'''

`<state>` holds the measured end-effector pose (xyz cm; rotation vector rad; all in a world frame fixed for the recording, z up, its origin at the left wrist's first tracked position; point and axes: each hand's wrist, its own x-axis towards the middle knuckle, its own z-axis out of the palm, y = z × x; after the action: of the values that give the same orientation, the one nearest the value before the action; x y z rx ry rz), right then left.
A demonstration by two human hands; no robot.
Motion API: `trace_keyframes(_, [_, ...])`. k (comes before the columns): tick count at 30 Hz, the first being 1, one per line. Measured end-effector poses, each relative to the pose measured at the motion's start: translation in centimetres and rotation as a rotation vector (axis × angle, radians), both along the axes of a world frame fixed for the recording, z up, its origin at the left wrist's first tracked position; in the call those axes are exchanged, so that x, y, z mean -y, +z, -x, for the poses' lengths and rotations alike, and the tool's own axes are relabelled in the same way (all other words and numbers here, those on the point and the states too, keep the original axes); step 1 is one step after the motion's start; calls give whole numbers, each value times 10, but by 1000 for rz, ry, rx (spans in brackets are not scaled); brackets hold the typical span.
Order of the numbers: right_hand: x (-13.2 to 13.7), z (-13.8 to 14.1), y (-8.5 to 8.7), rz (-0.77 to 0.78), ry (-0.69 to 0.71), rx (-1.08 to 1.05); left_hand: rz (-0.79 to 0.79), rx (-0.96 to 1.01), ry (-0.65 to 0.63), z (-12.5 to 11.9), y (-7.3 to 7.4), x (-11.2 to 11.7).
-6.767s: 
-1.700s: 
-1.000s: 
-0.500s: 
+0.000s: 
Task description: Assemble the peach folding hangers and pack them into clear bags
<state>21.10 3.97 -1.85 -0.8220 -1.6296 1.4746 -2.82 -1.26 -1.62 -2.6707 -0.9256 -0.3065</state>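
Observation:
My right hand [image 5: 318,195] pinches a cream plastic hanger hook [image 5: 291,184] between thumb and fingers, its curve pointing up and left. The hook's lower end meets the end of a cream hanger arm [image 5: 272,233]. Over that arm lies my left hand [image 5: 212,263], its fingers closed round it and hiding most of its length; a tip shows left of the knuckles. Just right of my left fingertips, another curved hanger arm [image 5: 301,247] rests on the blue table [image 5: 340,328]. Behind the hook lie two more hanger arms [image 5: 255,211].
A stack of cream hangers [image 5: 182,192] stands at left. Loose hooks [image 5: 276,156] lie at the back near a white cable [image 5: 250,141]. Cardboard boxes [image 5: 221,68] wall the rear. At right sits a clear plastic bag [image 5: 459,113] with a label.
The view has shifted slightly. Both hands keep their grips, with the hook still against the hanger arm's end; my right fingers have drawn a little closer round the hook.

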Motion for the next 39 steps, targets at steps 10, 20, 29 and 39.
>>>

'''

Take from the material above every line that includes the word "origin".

`<state>` holds the measured end-effector pose (xyz cm; rotation vector rad; all in a world frame fixed for the recording, z up, its origin at the left wrist's first tracked position; point and axes: each hand's wrist, its own x-axis towards the middle knuckle, its own z-axis out of the palm, y = z × x; after the action: of the values that give the same orientation, the one nearest the value before the action; x y z rx ry rz), right then left.
Motion API: `trace_keyframes(_, [_, ...])`. k (comes before the columns): tick count at 30 Hz, the first being 1, one per line. Measured end-effector poses, each relative to the pose measured at the motion's start: translation in centimetres and rotation as a rotation vector (axis × angle, radians), both along the axes of a world frame fixed for the recording, z up, its origin at the left wrist's first tracked position; in the call those axes are exchanged, so that x, y, z mean -y, +z, -x, for the poses' lengths and rotations alike, and the tool's own axes are relabelled in the same way (all other words and numbers here, those on the point and the states too, keep the original axes); step 1 is one step after the motion's start; calls give whole numbers, each value times 10, but by 1000 for rz, ry, rx (spans in brackets are not scaled); brackets hold the typical span.

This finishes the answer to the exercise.